ESP LTD EC-1000 BLACK - Thomann Cyberstore Polska

But then I've found this:
FENDER JIM ROOT TELECASTER FLAT WHITE - Thomann Cyberstore Polska
I'm not a slipknot fanboy, don't get me wrong. I barely listen to them nowadays. There's just someting in that clean, minimalistic look of their signatures...
Unfortunately I havent got a chance to try this one out.

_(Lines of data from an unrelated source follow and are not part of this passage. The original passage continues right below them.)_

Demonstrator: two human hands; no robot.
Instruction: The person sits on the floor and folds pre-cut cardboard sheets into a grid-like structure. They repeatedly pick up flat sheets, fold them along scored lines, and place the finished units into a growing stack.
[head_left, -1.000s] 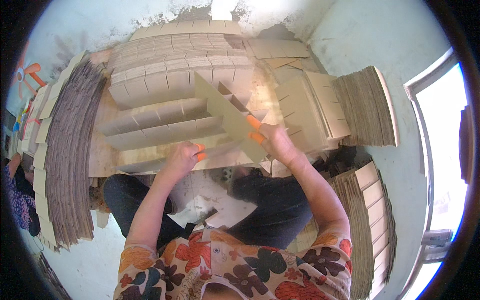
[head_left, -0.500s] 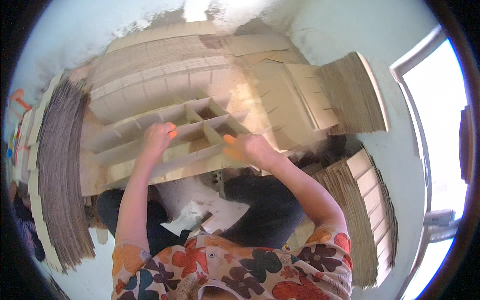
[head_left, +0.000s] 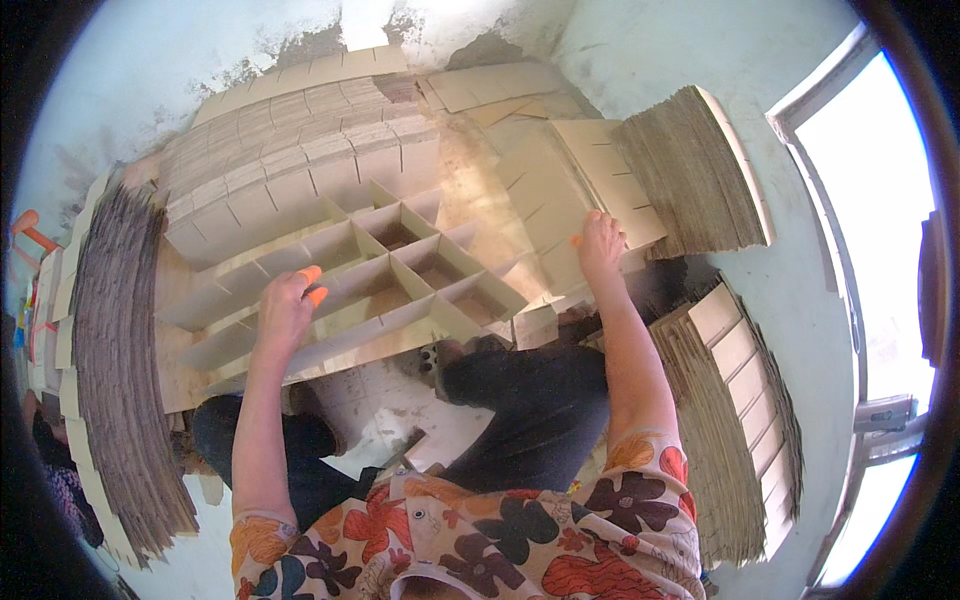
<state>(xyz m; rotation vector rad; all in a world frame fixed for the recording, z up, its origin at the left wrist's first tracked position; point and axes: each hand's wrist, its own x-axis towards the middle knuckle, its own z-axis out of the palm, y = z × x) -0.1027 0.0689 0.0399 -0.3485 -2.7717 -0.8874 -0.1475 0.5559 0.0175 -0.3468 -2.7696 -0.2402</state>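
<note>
A cardboard divider grid (head_left: 395, 275) of interlocked slotted strips lies in front of me, with crossed cells at its right end and long parallel strips to the left. My left hand (head_left: 288, 308), with orange covers on its thumb and a finger, is closed in a pinch at one of the grid's long strips. Off to the right, my right hand (head_left: 602, 248) is at the near end of flat slotted cardboard sheets (head_left: 607, 180). Its fingers are bent but apart, and an orange cover shows on the thumb; the undersides of the fingers are hidden.
Behind the grid stands a long row of slotted cardboard strips (head_left: 300, 150). More cardboard stacks rise at the left (head_left: 118, 360), far right (head_left: 690, 175) and near right (head_left: 700, 430). My bent legs (head_left: 530, 410) are close to the grid's near edge. A bright doorway (head_left: 870, 200) is at the right.
My right hand has left the right end of the grid and moved right to the flat sheets. My left hand has shifted slightly left and nearer. The grid's crossed cells are now uncovered.
</note>
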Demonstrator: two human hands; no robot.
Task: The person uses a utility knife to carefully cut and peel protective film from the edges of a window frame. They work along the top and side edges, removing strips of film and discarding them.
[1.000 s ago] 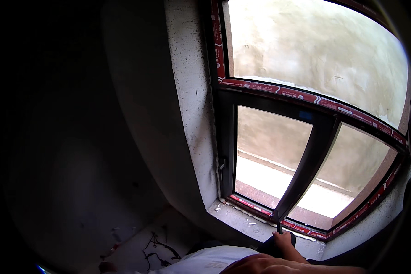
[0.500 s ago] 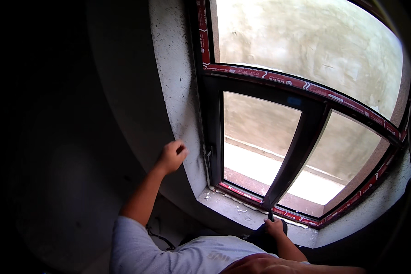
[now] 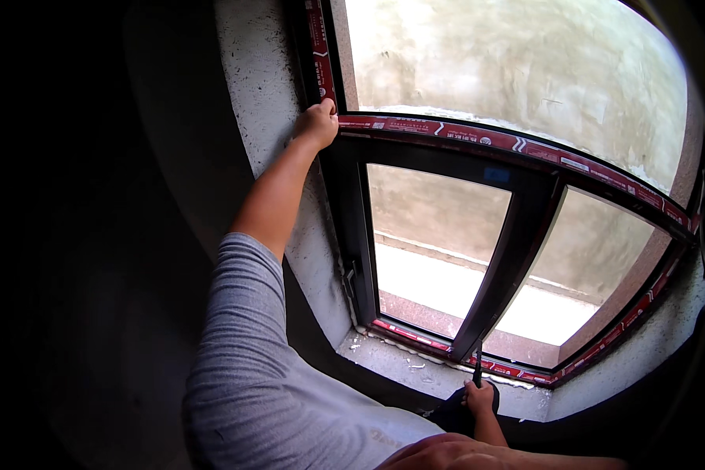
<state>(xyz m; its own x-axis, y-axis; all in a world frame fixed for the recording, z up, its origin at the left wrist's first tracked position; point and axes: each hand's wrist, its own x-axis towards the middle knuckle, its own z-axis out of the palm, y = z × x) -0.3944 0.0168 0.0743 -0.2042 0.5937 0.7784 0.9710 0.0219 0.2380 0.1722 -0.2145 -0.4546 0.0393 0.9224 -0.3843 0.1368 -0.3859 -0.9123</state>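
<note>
My left hand (image 3: 317,125) is raised to the left side of the window frame (image 3: 345,160), its fingers closed at the corner where the upright and level strips of red printed protective film (image 3: 415,127) meet. What its fingertips pinch, if anything, is hidden. Low at the sill, my right hand (image 3: 479,398) grips a slim dark tool (image 3: 478,366) that points up toward the foot of the middle post. Its exact kind is too small and dark to tell.
Glass panes (image 3: 439,235) fill the dark frame, with a handle (image 3: 349,280) on the left sash. Rough plaster (image 3: 262,94) borders the window. White scraps (image 3: 417,366) and a foam bead lie on the sill (image 3: 384,359). Deep shadow covers the left.
My left hand has gone up from beside the plaster edge to the frame's corner, the arm now stretched out. My right hand has shifted slightly right and down, still holding the dark tool.
</note>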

I play metalcore (link in signature), so I need a guitar with solid punch, downtunig like a boss and well built to handle the touring (I'd rather not see any more random cracks on my new guitar). 
The prices are similar (you have to add the hardcase price to LTD anyway). Fender has the advantage of longer scale, better fitting to down tuning, but I know that LTD can handle our tuning pretty well. 

At the moment it seems that it will be just a matter of taste for me, and to be honest I'd like to have them both - very hard call. Halp!


----------



## HeHasTheJazzHands (Feb 8, 2012)

Well, how low do you plan on tuning? With heavy gauge strings, the EC-1000 CAN tune down fairly low, especially with those .14 - .68 gauge strings D'addario sells.


----------



## wzh (Feb 8, 2012)

Drop #A, I don't think we'll go any lower than this.


----------



## HeHasTheJazzHands (Feb 8, 2012)

wzh said:


> Drop #A, I don't think we'll go any lower than this.



Yup, the EC-1000 should handle that fine with .13s, so don't try to keep that out. But you'll have to ask other people about the quality. I don't have much experience with a Jim Root, just only tried out the EC-1000, and I can say its an awesome guitar.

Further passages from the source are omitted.